Martin Assig
Siehst du mich?
von Reinhard Ermen
Kann man Seelen malen? Die Frage erscheint abwegig und klingt, als habe sie mit den Bedürfnissen der aktuellen Kunst nichts zu schaffen. Martin Assig, ein unabhängiger und freier Künstler hat indessen keine Scheu, sie zum Titel einer aktuellen Serie zu wählen. Und natürlich geht es nicht darum, sie zu malen oder zu zeichnen, man muss auch nicht an sie glauben, es gibt schließlich einen weltlichen Umgang mit der Seele, der „das Wesen einer Sache meint“. Aber ein kleines Stück Unsterblichkeitstheologie mag noch darin enthalten sein, „eine Art Existenz vom Menschen“ spielt mit, zumal der Künstler nie einen Hehl daraus gemacht hat, dass er katholisch ist und in jungen Jahren Kernerfahrungen in seiner Kirche gemacht hat. Entsprechend weniger geht es um Psychologie, die als Wissenschaft die Seele im Namen führt, was eine bodenständige Anwendung nicht ausschließt.

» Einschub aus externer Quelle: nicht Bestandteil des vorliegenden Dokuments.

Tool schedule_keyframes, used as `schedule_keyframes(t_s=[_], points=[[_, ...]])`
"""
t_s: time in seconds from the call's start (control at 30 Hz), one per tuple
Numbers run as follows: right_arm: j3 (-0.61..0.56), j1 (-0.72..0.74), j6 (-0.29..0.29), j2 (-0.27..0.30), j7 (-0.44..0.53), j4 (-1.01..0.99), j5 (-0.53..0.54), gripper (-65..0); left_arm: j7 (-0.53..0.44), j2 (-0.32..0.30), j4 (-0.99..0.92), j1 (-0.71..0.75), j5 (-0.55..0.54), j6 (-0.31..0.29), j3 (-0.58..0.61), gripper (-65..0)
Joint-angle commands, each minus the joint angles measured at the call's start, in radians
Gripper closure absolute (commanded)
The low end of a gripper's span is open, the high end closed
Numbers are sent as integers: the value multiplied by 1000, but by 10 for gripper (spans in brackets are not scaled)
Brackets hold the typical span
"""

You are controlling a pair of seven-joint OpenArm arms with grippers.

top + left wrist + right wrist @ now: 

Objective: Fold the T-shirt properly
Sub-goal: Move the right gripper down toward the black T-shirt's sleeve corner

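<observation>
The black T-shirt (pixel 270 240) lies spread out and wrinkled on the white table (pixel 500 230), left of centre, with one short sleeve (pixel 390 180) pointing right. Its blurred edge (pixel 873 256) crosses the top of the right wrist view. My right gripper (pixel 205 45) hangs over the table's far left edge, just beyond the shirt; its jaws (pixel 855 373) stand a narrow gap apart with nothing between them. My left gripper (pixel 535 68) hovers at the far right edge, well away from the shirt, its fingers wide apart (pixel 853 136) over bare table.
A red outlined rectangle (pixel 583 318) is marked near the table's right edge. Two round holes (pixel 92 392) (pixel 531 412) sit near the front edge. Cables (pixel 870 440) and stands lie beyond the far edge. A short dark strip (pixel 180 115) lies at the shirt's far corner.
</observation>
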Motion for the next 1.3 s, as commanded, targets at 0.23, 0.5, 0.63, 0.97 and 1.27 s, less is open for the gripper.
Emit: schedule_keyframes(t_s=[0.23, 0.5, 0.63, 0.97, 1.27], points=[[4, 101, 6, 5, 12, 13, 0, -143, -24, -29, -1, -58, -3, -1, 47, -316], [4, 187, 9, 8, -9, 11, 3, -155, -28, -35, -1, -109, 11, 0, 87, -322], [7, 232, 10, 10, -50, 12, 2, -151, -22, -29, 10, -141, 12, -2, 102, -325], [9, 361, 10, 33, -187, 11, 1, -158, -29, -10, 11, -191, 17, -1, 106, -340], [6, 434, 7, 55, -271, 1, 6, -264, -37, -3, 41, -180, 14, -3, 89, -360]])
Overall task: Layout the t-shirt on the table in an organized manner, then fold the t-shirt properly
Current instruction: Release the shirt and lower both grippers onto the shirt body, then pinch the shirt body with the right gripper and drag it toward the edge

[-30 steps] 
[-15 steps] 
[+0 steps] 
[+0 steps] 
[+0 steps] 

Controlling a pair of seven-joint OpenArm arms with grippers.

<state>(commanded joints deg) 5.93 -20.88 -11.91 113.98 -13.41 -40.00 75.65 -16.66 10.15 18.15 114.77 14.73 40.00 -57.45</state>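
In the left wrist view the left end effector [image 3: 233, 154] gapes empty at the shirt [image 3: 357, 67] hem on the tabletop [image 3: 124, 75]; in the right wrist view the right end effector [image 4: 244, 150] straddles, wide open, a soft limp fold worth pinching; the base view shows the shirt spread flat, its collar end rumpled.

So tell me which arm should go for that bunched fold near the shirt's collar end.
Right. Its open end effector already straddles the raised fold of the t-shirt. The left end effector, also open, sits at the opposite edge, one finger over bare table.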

„Wie beim Porträt“, sagt er beispielsweise Anfang Oktober als ich ihn in seinem Domizil in Brädikow (Havelland) besuche: „ich würde das Seelische mehr malen, zeichnen, als die bloße Ansicht.“ Das „Seelische“ ist ein Wort, das im Gespräch öfter fällt, wenn es darum geht, etwas hervorzuheben, eine Distanz zu gewöhnlichen Vorgängen herzustellen; wenn ihn Dinge „ergreifen“. Die Serie „Seelen“ fasst zusammen, was in diesem Sinne zusammen gesehen werden kann, also Wesentliches, das freilich nicht schwergewichtig oder puristisch auftrumpft, sondern oft geradezu wie beiläufig berührt wird. Das sind auch rhetorische Tricks. „Seele“ steht auf einem winzigen Cartellino, das in blauen Linienbündeln eines Großformats (Seelesaal / 2022) fast unter geht wie eine Flaschenpost…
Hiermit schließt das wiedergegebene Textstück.